There was still some of the old Sam Lichtman in the convict who sat behind a steel table in the interview room. He still had the full head of black hair, though the temples were now fringed with silver just above each ear. The set of his mouth, lips twisted in a vague, superior smirk, was unchanged. The eyes were still a chilling blue, and they still never seemed to blink when he pointed them at you.
But there were new lines on his face, and an unhealthy pallor to his skin that was somewhere between gray and yellow. It came from something even darker than confinement in a sun-starved cellblock.
Sam Lichtman looked up into my eyes and raised both his hands in an awkward gesture.
I took it to be a greeting until the convict twisted his head to put the cigarette into a corner of his mouth. The wrist manacles, attached to a chromed chain that led to a ring eye solidly bolted to the table, glinted in the room’s hard institutional light.
Lichtman fumbled with a book of paper matches until I took it from his hand and lit the cigarette.
“Been a while, Sam. I’m sorry to hear about your problem.”
He took a long, pensive drag, and blew out the smoke in a sharp exhalation. “Yeah—well. You know, shit happens. This time it happened to me. Maybe I was overdue, you think?”
It wasn’t a conversation I wanted to have.
“C’mon, Davey—now’s your chance. Don’t you want to know if I’ve found Jesus? You wonder if I wake up screaming a couple times a night, maybe? You want a little payback for the old days, go for it. Take your best shot.”
I looked over Lichtman’s shoulder at the raw concrete wall and pretended to look bored.
The convict barked a single harsh laugh. “Yeah, I know. Life’s tough all over, right? ‘Sides, you got your own troubles, don’t you?”
“You know I’m not a cop anymore, Sam. I’m also not a priest, or a shrink, or a social worker. If I had anything better to do, I wouldn’t be here now.”
“But here you are.”
“Give me a reason to stay, Sam. What do you want from me?”
Lichtman’s mouth twisted in derision. “I want to see a cop, all I got to do is look around,” he said. “I want to talk about my goddam immortal soul or my bad upbringin’, I got people for that, too. You’re here ‘cause maybe I want to do you a favor, okay?”
“Same question, Sam. Why me?”
He was silent for a moment in a way that I sensed was uncharacteristic for the convict.

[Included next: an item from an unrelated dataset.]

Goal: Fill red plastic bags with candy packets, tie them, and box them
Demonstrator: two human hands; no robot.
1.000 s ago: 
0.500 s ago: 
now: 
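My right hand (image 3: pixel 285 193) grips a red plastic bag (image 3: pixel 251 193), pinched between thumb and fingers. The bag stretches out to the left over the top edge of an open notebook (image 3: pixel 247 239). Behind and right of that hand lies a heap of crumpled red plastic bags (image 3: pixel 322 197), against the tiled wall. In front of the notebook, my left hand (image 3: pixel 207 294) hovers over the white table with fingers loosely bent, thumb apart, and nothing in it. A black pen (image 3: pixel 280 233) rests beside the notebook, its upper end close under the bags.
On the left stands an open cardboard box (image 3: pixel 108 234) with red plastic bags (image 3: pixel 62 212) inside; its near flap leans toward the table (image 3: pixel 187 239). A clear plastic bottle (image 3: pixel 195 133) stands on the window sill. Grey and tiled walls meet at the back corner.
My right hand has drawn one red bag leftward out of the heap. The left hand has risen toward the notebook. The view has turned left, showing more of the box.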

“Remember Hugo Castile?” he asked, almost noncommittally. “Made man, ran a crew for the Morelli family up by Waukegan?”
“I remember how he looked stuffed in the trunk of his Chevy,” I said.
Lichtman nodded.
“Then maybe you remember there were a lot of people who wanted to see me tagged for it. Bullshit. You whack a made man, you either got a death wish or a license from the top guys. Way I heard it, some people on both sides of the fence had a real hard-on to tie me into it. Word was, you kept it off my head. That the way it went?”
“The way it went, Sam, is that we arrested the guy who did it. That time, it didn’t happen to be you.” I glanced pointedly at the manacles Lichtman wore. “Next time, it was.”
“Uh-huh. They tell you that I got the murder rap reduced? Six months, maybe less and I’d have been out on time served.” He shook his head. “This fucking thing I got growing in my brain. It’s called a
glioblastoma
. After the doctor told me what I had, I had her write it down. Looked it up myself in the prison library.”